Give back, word for word, the line that contains "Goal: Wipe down" and all lines after it in the material, through the last; please include only these.

■ ■ ■ ■

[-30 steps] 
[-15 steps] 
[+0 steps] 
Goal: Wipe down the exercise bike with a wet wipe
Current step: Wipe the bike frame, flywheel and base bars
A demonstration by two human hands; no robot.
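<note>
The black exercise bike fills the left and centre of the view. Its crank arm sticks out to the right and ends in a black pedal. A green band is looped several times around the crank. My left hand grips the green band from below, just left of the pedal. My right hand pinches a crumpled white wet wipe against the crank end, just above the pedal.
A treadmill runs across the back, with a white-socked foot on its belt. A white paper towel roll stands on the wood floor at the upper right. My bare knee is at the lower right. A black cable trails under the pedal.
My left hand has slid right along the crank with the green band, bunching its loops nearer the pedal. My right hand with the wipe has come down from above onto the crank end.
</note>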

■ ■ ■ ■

_COMPLETED EXERCISE_
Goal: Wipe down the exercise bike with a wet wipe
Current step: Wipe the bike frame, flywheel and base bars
A demonstration by two human hands; no robot.
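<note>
The black exercise bike fills the left and centre of the view. Its crank arm sticks out to the right and ends in a black pedal. A green band is looped several times around the crank. My left hand grips the green band from below, just left of the pedal. My right hand pinches a crumpled white wet wipe against the crank end, just above the pedal.
A treadmill runs across the back, with a white-socked foot on its belt. A white paper towel roll stands on the wood floor at the upper right. My bare knee is at the lower right. A black cable trails under the pedal.
My left hand has slid right along the crank with the green band, bunching its loops nearer the pedal. My right hand with the wipe has come down from above onto the crank end.
</note>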

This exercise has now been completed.